Repeat exactly, and only, the lines below starting at the line that contains "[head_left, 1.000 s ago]" and ending at the line that contains "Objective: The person", inclusive of both.

════════════════

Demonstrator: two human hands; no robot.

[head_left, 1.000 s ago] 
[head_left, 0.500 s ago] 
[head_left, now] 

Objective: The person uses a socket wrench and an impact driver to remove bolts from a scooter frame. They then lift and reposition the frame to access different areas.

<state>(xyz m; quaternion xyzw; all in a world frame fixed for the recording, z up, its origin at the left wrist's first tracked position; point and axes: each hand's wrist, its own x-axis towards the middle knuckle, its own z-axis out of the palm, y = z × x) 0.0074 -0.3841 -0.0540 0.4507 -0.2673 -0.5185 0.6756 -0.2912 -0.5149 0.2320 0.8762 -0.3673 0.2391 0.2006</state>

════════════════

**RESULT BELOW:**
[head_left, 1.000 s ago] 
[head_left, 0.500 s ago] 
[head_left, now] 

Objective: The person uses a socket wrench and an impact driver to remove bolts from a scooter frame. They then lift and reposition the frame to access different areas.

Nothing more belongs to this exercise.